Home > Other > Walk Away West > Page 21
Walk Away West Page 21

by J. F. Collen


  Elizabeth darted into the room, screaming. Nellie tried to grab her but all she succeeded in doing was derail her path so that the girl floundered to the side, bumped into Agnes, and stepped directly on Agnes’s toe before dashing out the backdoor.

  Agnes stood, spoon suspended in the air, speechless.

  “What in tarnation?” gasped Nellie, as Dagobert, Egbert, and Cuthbert rushed past, brandishing popguns. Emma ran by, right behind them.

  Emma? Acting like a wild turkey? Cornelia thought, grabbing her oldest daughter’s arm. “Where’s the fire?” she asked.

  Emma stopped and straightened her bonnet, laughing. “There is no fire. We are just playing ‘hare and hounds’.”

  “Let me guess,” said Agnes, laughing. “Elizabeth is the hare?”

  “Yes,” said Emma. “She is most effective at eluding her cousins!”

  “You may continue.” Nellie laughed.

  Emma fled to catch up to her clan.

  “Maybe it would not be much different, having a daughter, if my motley crew of sons ensnares her in their play.”

  “Even Emma has been Chicagoed!” Nellie kept laughing, almost on the verge of tears.

  Agnes gave her a hug. Nellie caught her breath and pushed the sadness away. The two women turned to face the next kitchen chore, grateful for each other’s companionship and solidarity.

  Their last week together passed in a blur of wonderful family meals, camaraderie, laughter, love, and final preparations.

  All too soon, Nellie stood looking forlornly at the lovely four-poster bed in which she and Obadiah had snuggled for the last three months as she tied her bonnet, and closed her bag.

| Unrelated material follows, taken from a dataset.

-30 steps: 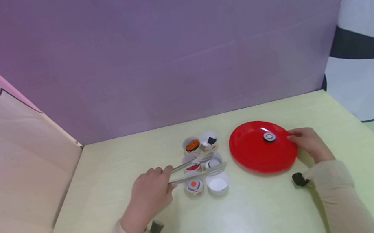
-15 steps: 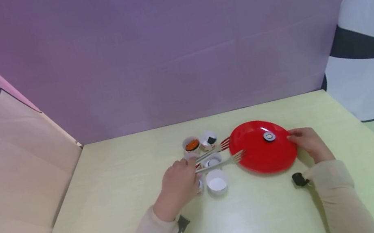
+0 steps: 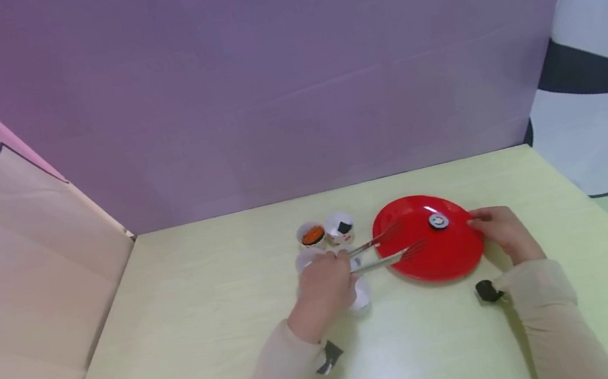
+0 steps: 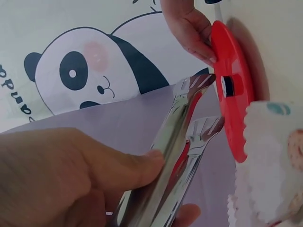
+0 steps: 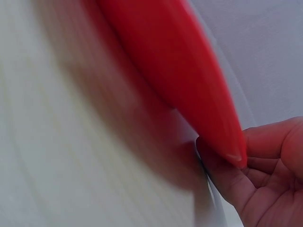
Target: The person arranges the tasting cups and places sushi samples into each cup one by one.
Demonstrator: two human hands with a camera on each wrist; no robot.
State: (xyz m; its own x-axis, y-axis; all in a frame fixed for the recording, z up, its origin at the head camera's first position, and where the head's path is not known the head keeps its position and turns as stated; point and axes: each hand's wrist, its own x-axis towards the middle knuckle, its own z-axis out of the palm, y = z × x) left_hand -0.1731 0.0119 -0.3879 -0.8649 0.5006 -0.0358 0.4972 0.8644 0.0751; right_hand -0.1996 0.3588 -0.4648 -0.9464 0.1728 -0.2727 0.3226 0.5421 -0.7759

  Obadiah leaned in and hugged her from behind. Nellie reached her hand back and rubbed his head with affection. She blinked back tears and sighed, “We’d best be off, as we are both quite cognizant of my sister’s deliberations on company....” Nellie turned in his arms, sighed into his chest, and gave a tremulous smile. At Obadiah’s blank stare, Nellie elaborated, “Agnes wholeheartedly espouses the maxim ‘company is like fish, it stinks after just a few days’! I am sure her loneliness lessened that sentiment somewhat, but having visited and tarried here lo these past three months, I am quite certain we have well overstayed our welcome.”

  She broke from his embrace, scooped up her bag, and ran down the grand staircase.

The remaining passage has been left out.